The task:
From the material beneath, pull every line with the word "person".

Source material:
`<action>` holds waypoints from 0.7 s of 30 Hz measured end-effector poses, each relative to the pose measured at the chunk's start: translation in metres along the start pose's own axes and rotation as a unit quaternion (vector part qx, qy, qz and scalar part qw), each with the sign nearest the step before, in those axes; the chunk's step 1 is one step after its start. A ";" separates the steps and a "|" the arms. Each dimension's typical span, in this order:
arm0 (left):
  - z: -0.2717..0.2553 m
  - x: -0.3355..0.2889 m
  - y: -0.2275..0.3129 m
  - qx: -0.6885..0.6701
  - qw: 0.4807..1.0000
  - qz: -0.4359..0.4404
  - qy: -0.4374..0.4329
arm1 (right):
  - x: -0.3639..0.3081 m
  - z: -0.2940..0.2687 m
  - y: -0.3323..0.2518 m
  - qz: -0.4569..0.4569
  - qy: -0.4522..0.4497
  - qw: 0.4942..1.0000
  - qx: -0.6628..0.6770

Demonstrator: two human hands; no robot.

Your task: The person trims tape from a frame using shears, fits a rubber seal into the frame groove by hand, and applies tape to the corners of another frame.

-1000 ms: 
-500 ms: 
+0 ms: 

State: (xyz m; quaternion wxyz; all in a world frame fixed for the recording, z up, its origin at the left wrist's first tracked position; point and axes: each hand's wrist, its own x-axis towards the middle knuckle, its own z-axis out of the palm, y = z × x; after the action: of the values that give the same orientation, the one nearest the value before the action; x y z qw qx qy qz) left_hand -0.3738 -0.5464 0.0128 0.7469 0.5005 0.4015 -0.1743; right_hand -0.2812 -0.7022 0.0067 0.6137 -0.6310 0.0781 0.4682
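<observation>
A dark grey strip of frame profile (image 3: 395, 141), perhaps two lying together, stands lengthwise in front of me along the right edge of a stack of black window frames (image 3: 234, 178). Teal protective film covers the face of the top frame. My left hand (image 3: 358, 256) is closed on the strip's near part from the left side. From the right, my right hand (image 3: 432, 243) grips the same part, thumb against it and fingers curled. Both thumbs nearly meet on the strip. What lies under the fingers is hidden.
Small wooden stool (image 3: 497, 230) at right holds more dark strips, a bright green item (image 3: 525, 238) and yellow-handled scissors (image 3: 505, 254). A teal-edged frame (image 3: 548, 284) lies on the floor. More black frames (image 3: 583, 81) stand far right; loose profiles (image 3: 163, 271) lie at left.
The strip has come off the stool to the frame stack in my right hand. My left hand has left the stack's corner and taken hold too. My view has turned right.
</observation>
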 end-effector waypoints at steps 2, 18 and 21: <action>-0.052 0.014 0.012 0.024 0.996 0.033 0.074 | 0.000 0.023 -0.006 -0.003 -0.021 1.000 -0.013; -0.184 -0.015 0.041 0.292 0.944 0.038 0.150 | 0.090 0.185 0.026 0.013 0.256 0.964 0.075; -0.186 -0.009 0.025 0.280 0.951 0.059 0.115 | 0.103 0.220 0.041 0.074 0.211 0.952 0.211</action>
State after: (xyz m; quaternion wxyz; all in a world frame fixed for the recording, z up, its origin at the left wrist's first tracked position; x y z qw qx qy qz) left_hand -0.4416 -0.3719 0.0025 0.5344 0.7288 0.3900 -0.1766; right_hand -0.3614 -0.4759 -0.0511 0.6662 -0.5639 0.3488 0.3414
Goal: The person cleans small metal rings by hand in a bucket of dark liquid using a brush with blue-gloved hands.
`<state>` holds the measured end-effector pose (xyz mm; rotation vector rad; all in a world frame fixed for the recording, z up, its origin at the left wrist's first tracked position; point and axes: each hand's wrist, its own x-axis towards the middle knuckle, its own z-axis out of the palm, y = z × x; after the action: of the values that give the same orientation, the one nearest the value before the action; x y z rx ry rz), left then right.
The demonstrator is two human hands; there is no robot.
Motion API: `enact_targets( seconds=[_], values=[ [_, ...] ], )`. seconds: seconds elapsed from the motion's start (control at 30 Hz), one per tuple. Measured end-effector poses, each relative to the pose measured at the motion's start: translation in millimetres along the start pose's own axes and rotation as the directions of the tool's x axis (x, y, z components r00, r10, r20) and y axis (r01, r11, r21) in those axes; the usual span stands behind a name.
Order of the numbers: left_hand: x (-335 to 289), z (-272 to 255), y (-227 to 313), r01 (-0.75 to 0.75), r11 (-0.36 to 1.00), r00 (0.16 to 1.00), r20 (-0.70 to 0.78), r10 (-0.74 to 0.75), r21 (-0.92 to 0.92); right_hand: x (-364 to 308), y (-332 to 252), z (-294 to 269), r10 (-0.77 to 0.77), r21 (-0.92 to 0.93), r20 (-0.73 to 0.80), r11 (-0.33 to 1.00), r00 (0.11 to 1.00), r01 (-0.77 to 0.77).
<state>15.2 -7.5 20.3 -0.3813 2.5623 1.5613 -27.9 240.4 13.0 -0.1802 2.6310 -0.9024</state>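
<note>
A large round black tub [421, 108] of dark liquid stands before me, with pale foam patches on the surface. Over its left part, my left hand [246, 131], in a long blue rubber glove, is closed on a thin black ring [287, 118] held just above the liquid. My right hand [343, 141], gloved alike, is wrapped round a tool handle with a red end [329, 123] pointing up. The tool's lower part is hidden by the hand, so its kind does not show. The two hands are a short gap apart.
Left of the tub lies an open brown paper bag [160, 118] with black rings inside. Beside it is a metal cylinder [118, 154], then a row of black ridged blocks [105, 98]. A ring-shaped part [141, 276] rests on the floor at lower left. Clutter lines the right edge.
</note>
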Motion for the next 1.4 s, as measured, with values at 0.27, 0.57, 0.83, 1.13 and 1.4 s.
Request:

Task response:
Your task: The person trims tape from a frame using shears, fits a rubber seal into the frame groove by hand, and applies tape to the corners of another frame.
Goal: The person cleans small metal rings by hand in a bucket of dark liquid using a brush with blue-gloved hands.

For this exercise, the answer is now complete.